- Born: 1806 or 1807
- Died: May 19, 1875 (aged 67–69)
- Occupation: Broker
- Spouse: Eliza Jane Hamilton (née Morris)

= Jeremiah Hamilton =

19th century American broker

Jeremiah G. Hamilton (sometimes Jerry Hamilton; died May 19, 1875) was a Wall Street broker noted as "the only black millionaire in New York" by James McCune Smith about a decade before the American Civil War.

== Career ==
Hamilton was a shrewd financial agent, amassing a fortune of $2 million ($250,000,000 in 2018 dollars) by the time of his death in 1875. Although he was the subject of much newspaper coverage and his life provides a unique perspective on race in 19th century America, Hamilton is virtually absent from modern historical literature.

Hamilton first came to prominence in 1828 after hiding out in a fishing boat for multiple days in the Port-au-Prince harbor in Haiti and eventually escaping the Haitian authorities. They had discovered he was transporting counterfeit coins to Haiti reportedly for a group of New York merchants; in absentia he was sentenced to be shot. The ship he had chartered, the Ann Eliza Jane, was confiscated by the port officials; Hamilton claimed he had escaped with $5000 of the counterfeit coin.

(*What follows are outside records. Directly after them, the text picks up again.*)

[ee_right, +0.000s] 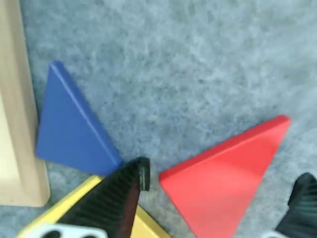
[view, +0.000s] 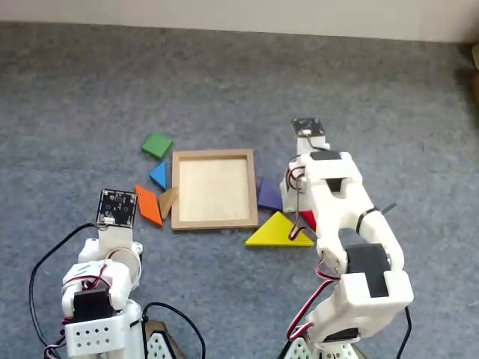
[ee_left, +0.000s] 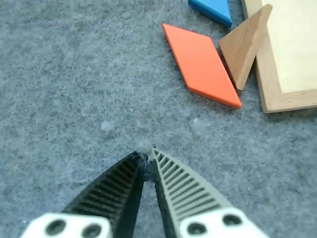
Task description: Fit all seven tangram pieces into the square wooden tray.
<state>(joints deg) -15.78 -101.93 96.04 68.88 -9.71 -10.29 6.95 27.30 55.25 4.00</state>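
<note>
Grey carpet | tray bare, centre | red triangle at about 4 o'clock of tray | right claw spread wide, astride the triangle, nothing gripped | left claw pinched closed, empty, toward 8 o'clock of tray | right arm judged nearer.

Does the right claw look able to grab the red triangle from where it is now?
Probably yes: the right claw is open and straddles the red triangle, which lies flat with nothing on top of it.
</note>
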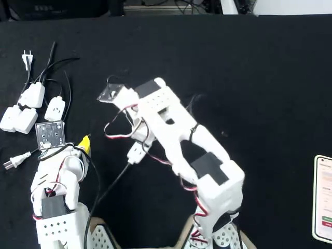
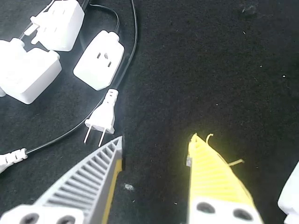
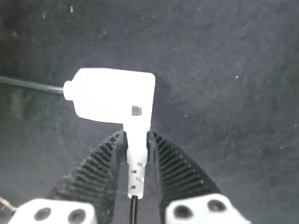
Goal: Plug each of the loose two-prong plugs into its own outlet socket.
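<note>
Clenched right jaws hold plug (image 3: 136, 161) at socket block (image 3: 112, 98); skewed push could tip it. Released left jaws hover near loose plug (image 2: 102, 119).

We are looking down on a desk (image 1: 270, 78) that is lying under a black cloth (image 3: 233, 46) from edge to edge, with pale specks dotting the weave. Beyond its far edge we are seeing a dark box (image 1: 57, 7), a tangle of cables (image 1: 189, 6) and a white surface (image 1: 290, 6). A flat white-faced device (image 1: 324, 197) is resting at the desk's right edge.
</note>
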`<move>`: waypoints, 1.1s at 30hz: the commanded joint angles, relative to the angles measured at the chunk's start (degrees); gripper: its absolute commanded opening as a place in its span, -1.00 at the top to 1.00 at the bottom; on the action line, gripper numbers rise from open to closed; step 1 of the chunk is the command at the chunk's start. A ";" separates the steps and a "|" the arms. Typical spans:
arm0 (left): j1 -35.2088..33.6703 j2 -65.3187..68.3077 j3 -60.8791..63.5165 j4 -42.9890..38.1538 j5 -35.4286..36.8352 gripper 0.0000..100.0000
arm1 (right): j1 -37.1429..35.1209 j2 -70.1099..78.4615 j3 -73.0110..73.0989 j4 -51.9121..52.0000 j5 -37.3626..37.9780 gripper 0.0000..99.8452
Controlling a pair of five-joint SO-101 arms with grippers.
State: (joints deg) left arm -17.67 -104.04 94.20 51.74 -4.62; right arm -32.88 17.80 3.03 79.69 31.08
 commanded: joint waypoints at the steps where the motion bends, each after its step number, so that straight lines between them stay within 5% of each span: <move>1: -0.48 -0.35 -2.95 0.09 -0.35 0.54 | -1.85 -4.18 5.49 -5.89 -0.70 0.98; 9: 0.84 -0.35 -6.37 5.71 -0.18 0.54 | 1.67 -5.49 4.18 -6.15 -8.00 0.98; 24: 18.07 -0.35 -2.86 6.07 -3.25 0.54 | 5.80 -5.49 1.36 -6.95 -24.44 0.98; 33: 18.33 0.18 -0.48 5.54 -5.45 0.54 | 5.54 -5.49 -1.19 0.26 -25.58 0.98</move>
State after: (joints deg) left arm 0.70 -104.04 95.25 55.87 -7.96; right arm -28.75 13.58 6.20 77.49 6.02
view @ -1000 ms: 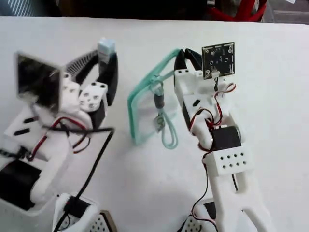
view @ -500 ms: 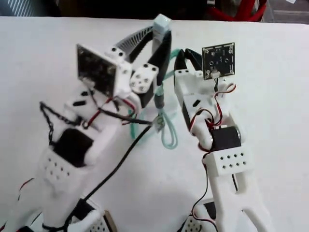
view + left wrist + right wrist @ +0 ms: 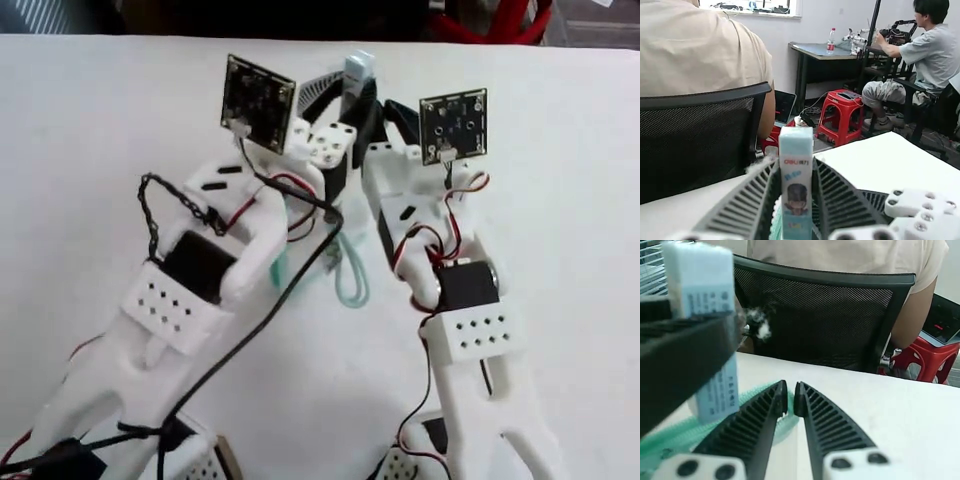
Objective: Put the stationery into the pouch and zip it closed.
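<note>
A light-blue and white eraser (image 3: 358, 70) stands upright between the ribbed fingers of my left gripper (image 3: 353, 92), which is shut on it just over the pouch's top edge. In the left wrist view the eraser (image 3: 796, 185) sticks up past the fingertips. The green mesh pouch (image 3: 277, 264) stands on its edge and is mostly hidden under the left arm. My right gripper (image 3: 386, 112) is right beside it, shut on the pouch's rim (image 3: 785, 419). The right wrist view shows the eraser (image 3: 704, 315) close by, held in the other arm's dark fingers (image 3: 680, 370).
The pouch's teal cord loop (image 3: 350, 282) lies on the white table (image 3: 560, 160) between the two arms. A black cable (image 3: 250, 330) trails from the left arm. Beyond the table's far edge a person sits in a mesh chair (image 3: 830, 315).
My left arm has swung from the table's left side to the right with the eraser, ending over the pouch next to the right gripper. The right arm has stayed still.
</note>
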Controlling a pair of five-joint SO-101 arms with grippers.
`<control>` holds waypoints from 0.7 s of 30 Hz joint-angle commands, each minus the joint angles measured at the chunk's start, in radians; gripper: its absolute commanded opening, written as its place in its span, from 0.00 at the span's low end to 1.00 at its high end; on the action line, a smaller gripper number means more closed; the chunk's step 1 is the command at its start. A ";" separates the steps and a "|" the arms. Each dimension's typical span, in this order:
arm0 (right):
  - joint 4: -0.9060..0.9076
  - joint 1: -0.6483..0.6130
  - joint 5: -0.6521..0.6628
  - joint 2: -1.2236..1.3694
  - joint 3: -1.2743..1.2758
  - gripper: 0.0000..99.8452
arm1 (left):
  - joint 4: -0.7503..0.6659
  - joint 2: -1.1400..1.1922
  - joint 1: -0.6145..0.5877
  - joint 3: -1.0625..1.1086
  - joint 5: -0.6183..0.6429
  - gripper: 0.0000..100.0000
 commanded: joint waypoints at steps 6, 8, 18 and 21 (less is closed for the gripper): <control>0.004 0.007 0.005 0.015 0.078 0.03 | -0.028 0.027 0.016 0.048 0.008 0.03; 0.004 0.008 0.005 0.015 0.078 0.03 | -0.028 0.028 0.012 0.069 0.011 0.03; 0.004 0.018 0.005 0.015 0.078 0.03 | -0.028 0.025 -0.056 0.117 0.120 0.03; 0.004 0.016 0.005 0.015 0.078 0.03 | -0.020 0.024 -0.058 0.120 0.117 0.03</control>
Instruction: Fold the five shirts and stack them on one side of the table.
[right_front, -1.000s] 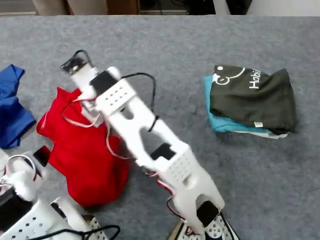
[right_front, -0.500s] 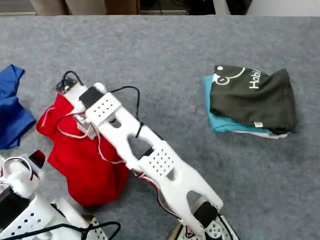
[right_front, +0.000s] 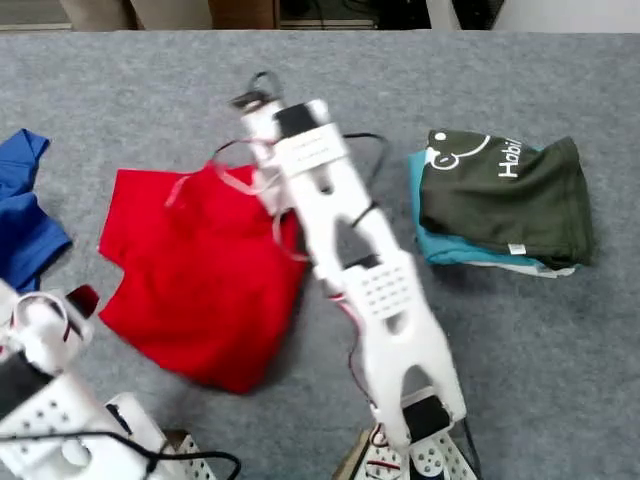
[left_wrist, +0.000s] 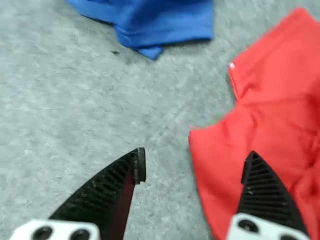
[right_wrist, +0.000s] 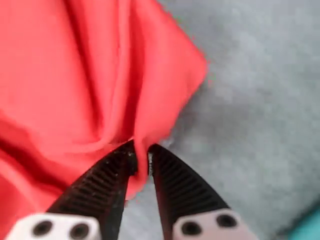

Almost a decade later, after the 1835 Great Fire of New York destroyed most of the buildings on the southeast tip of Manhattan, Hamilton accrued about $5 million in 2013 dollars by "taking pitiless advantage of several of the fire victims' misfortunes". His business practices were controversial; where most black entrepreneurs sold their goods to other blacks, "Hamilton cut a swath through the lily-white New York business world of the mid-1830s, a domain where his depredations soon earned him the nickname of "The Prince of Darkness". Soon thereafter, he used about $7 million to buy up a substantial amount of land and property in modern-day Astoria and Poughkeepsie. Hamilton would go on to clash with Cornelius Vanderbilt, the famous American industrialist, over control of the Accessory Transit Company.

Although he circulated among the financial elite and was himself very wealthy (he amassed a 2018 equivalent fortune of around $250 million), Hamilton was also a victim of the racism against African-Americans so pervasive during his time. During the New York City draft riots in 1863, white men seeking to lynch Hamilton broke into his house, but were turned away with only liquor, cigars, and an old suit by his wife Eliza after she said her husband was not home. Eliza Hamilton was white which made her marriage to Jeremiah taboo for the time.

At the time of his death in May 1875, Jeremiah Hamilton was said by obituaries to be the richest black man in the United States. He is buried in his family lot in the Green-Wood Cemetery in Brooklyn.

There is no known surviving image of Jeremiah Hamilton. As biographer Shane White has reasoned, Hamilton "almost certainly did have photographs taken, and quite likely commissioned a painting, but if any likenesses have survived they are probably catalogued under ‘miscellaneous’ or as ‘subject unknown'."

==Legacy==
- The 2015 biography "Prince of Darkness" by Shane White chronicles the life of Jeremiah G. Hamilton. This book is being used as the basis for an HBO Max mini series by actor producer Don Cheadle.
- Hamilton is featured in the documentary series Profiles of African-American Success.
- February 28, 2019, U.S. Representative Jerrold Nadler entered the life of Jeremiah G. Hamilton into the Congressional Record as an Extension of Remarks.